Trump aides touted progress in a conference call with reporters to preview the trip, stating that illegal crossings along the U.S.-Mexico border have plummeted 46 percent in the first seven months of the year compared to the same period in 2016. At the same time, the number of illegal immigrants removed from the interior of the country has increased by 32 percent, officials said.

"We've had significant successes . . . over a relatively short period time," said a senior Department of Homeland Security official, speaking on condition of anonymity as set by the terms of a White House that has regularly denounced the use of anonymous sources in news stories. All four administration officials who participated in the call did not allow their names to be used, citing the White House's rules.

Trump's visit to Yuma comes as the administration readies a new push for funding to start construction of a border wall that he made a core promise in his campaign. The White House dropped a demand for more than $1.5 billion in funding in the spring as part of Congress's deliberations over a stopgap spending bill, but senior aides have said the president is prepared to fight for the money in the fall. However, congressional leaders have balked as the idea of spending billions of dollars on a wall, saying the money could be better spent on other initiatives to boost enforcement.

The president aims to highlight Yuma's experience with a wall. The sector had 5.2 miles of wall and fencing in 2006 when Congress passed legislation to boost wall funding; Yuma now has 63 miles of wall, officials said, and illegal border crossings in the sector have fallen by 83 percent.

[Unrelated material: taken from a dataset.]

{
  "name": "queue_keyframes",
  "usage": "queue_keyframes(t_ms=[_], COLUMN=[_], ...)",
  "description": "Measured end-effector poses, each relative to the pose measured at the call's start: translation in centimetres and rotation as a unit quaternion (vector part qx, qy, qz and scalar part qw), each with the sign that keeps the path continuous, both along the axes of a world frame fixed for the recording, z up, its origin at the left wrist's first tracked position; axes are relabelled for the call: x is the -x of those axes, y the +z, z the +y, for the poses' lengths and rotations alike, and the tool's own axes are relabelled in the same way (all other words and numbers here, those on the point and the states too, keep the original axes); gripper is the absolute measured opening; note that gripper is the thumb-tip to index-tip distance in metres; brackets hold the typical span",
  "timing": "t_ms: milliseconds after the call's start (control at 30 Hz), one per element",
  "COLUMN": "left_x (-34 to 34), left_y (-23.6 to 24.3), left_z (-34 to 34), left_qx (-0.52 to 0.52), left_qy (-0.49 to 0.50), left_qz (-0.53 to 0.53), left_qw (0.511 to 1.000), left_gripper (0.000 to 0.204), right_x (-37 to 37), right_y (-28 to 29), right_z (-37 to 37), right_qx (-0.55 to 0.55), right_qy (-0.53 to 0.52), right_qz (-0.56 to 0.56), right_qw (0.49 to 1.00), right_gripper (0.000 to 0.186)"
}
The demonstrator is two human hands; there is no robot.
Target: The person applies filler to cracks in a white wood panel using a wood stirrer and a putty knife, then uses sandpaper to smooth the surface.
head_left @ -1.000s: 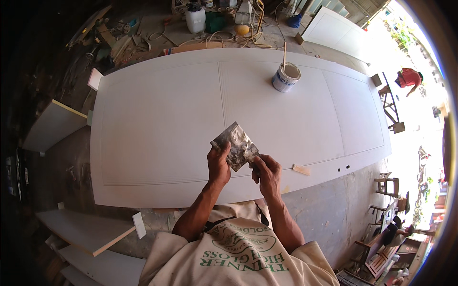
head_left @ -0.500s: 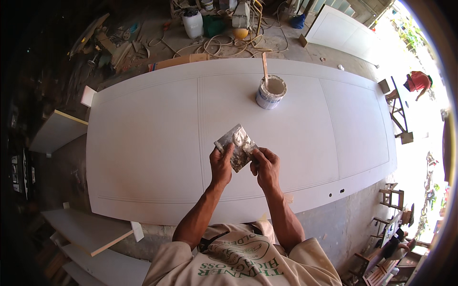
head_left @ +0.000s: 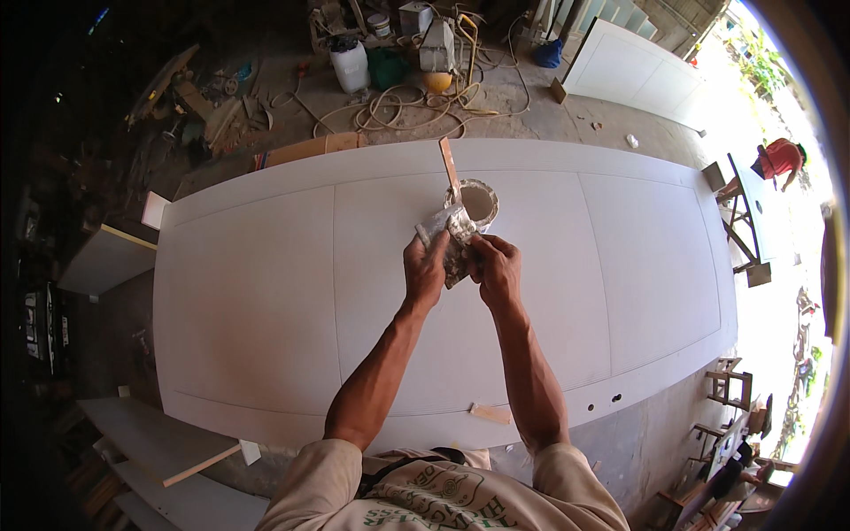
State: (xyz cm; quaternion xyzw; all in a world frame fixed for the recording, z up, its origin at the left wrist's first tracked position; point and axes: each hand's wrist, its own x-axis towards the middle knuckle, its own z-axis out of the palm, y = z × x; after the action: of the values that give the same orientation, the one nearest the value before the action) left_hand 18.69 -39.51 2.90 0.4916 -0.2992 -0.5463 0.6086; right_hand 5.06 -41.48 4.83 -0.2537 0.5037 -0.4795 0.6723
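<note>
Smeared plate [head_left: 455, 257], above panel [head_left: 248, 301], now overlaps tub's [head_left: 495, 210] near side in view, contents within reach; left hand [head_left: 426, 271] grips plate, right hand's [head_left: 498, 267] fingers curl at its edge, hold unclear.

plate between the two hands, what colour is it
The plate is mottled dark grey and silvery, smeared with whitish paste; best in head view.

Smeared plate [head_left: 457, 258] brought up to the can [head_left: 495, 209]
Left grip [head_left: 427, 270] and right grip [head_left: 498, 267] have moved farther across the white door [head_left: 248, 292], taking the plate from well short of the can to partly hiding its near side.
</note>
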Motion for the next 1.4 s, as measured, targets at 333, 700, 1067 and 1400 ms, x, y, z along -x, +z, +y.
queue_keyframes(t_ms=[333,700,1067,1400], left_x=[-0.3,1.9,1.6,-0.9], left_y=[-0.3,3.2,3.1,0.3], left_z=[-2.1,-6.0,-6.7,-7.7], left_qx=[0.014,0.036,0.050,0.034], left_qy=[-0.008,0.014,0.026,0.086], left_qz=[-0.170,-0.424,-0.390,-0.262], left_qw=[0.985,0.905,0.919,0.961], left_gripper=[0.026,0.023,0.027,0.029], right_x=[2.2,-1.5,0.5,2.3], right_y=[-1.6,0.4,-0.8,1.0], right_z=[-7.6,-6.4,-3.4,0.1], right_qx=[0.074,0.237,0.313,0.411], right_qy=[0.036,0.048,-0.005,-0.001], right_qz=[0.102,0.526,0.501,0.567], right_qw=[0.991,0.815,0.806,0.714], right_gripper=[0.025,0.018,0.023,0.020])
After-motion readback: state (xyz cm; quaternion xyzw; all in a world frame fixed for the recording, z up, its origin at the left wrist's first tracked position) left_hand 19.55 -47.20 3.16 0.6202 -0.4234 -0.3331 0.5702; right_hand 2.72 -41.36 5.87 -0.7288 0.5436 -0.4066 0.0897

"What was once one of the least secure sectors in America is now one of the most secure because of investments in border security," the senior DHS official said.

Other officials on the call emphasized, however, that a wall does not work without additional technology and resources, as well as new roads and lighting, to help keep Border Patrol officers secure. They also made the case that, even though illegal border crossings have fallen, Customs and Border Protection and Immigration and Customs Enforcement are in need of the 15,000 new officers and agents that Trump has proposed in his executive order. Congress has yet to fund those new positions.

"Nowhere has any agency been faced with doing more with less than ICE has in past recent history," said another senior official on the call.

As part of his tour, Trump also will see a patrol boat and a surveillance truck, and he will receive a private briefing from officials at the patrol station.

Trump's visit to Phoenix comes nearly a year after he gave a major immigration speech in the city during his campaign, laying out his vision for stronger enforcement priorities. Last week, Trump told Fox News he was seriously considering a pardon for former Arizona sheriff Joe Arpaio, an immigration hard-liner who was found guilty of criminal contempt in 2016 for ignoring a court order to stop detaining suspects without reasonable suspicion of a crime.

A White House official on the call declined to say whether Trump would pardon Arpaio during the rally.